* _TASK TO COMPLETE_:
Transcribe the data below verbatim from the line with "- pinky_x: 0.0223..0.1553" to the line with "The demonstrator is". Include both of those lines.

__________________________________________________

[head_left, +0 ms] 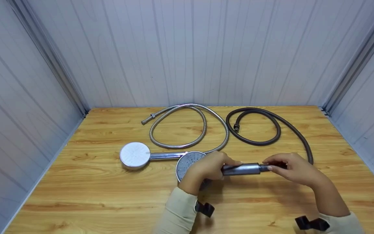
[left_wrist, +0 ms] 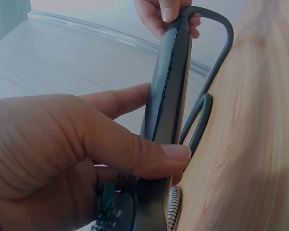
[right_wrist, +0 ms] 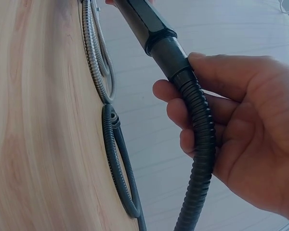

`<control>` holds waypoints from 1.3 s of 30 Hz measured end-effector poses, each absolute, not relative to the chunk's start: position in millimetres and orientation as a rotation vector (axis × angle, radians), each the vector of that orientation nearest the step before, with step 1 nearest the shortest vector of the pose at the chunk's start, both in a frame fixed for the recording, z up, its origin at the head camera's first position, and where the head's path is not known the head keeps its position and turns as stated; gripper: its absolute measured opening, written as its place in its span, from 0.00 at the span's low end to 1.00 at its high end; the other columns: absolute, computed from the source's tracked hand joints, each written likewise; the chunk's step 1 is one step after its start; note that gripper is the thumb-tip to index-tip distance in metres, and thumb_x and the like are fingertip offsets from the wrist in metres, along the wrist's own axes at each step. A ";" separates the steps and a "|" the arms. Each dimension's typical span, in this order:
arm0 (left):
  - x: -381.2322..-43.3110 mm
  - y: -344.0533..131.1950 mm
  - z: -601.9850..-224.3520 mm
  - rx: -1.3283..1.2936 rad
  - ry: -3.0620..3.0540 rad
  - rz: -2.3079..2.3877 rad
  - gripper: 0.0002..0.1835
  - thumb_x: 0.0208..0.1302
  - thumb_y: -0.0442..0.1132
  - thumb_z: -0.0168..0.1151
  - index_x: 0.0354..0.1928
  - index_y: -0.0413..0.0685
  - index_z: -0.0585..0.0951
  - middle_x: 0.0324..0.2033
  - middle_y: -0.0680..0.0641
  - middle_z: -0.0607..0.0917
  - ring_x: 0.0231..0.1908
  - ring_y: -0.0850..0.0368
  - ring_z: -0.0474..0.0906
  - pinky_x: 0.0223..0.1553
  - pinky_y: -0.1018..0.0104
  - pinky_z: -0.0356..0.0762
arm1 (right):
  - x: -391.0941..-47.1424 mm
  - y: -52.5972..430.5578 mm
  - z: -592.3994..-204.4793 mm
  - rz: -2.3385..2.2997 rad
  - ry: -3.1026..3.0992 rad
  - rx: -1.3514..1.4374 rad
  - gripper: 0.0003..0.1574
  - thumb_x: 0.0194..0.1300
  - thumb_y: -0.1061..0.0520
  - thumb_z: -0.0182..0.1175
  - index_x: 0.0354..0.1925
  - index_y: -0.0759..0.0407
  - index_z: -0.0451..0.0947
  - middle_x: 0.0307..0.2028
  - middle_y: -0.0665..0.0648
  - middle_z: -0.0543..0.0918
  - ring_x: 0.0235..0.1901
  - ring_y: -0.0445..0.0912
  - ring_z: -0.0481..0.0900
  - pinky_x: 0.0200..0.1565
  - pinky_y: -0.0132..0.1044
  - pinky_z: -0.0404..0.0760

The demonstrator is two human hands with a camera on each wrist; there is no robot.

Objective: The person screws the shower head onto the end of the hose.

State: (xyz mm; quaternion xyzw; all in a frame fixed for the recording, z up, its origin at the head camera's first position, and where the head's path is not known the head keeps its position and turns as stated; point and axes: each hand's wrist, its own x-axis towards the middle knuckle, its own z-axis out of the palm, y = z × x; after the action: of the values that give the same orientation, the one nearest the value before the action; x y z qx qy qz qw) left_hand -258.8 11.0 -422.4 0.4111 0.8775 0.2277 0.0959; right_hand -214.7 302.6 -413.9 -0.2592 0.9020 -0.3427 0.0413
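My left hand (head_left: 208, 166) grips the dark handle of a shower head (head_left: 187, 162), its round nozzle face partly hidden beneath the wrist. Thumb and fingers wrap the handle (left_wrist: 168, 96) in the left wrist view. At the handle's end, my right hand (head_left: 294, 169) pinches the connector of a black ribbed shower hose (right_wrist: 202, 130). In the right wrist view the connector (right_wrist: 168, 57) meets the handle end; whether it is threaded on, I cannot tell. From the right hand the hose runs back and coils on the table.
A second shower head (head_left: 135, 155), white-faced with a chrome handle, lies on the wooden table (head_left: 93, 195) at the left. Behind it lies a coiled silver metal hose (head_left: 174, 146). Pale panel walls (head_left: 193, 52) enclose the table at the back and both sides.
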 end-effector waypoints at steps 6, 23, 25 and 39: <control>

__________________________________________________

* _SOLUTION TO THE EXERCISE_:
  - pinky_x: 0.0223..0.1553
  - pinky_y: -0.1018..0.0104
  - pinky_z: -0.0356..0.0762
arm1 (right):
  - x: -391.0941..-47.1424 mm
  - y: -52.5972..430.5578 mm
  - z: -592.3994..-204.4793 mm
  - rz: -2.3385..2.2997 rad
  - ry: -3.1026..3.0992 rad
  - rx: -1.3514..1.4374 rad
  - gripper: 0.0003..0.1574
  - thumb_x: 0.0194..0.1300
  - thumb_y: -0.1061..0.0520
  - thumb_z: -0.0182..0.1175
  - index_x: 0.0354..0.1925
  - index_y: -0.0759..0.0407
  - index_z: -0.0451..0.0947
  - middle_x: 0.0307..0.2028
  - middle_y: -0.0665..0.0648
  - middle_z: -0.0543..0.0918
  - ring_x: 0.0235..0.1901
  - ring_y: -0.0445..0.0912
  - ring_z: -0.0481..0.0900
  - pinky_x: 0.0200..0.1565
  - pinky_y: -0.0132..0.1044
  - pinky_z: -0.0404..0.0760

The demonstrator is two human hands with a camera on each wrist; there is no robot.

For this exercise, nothing more is required.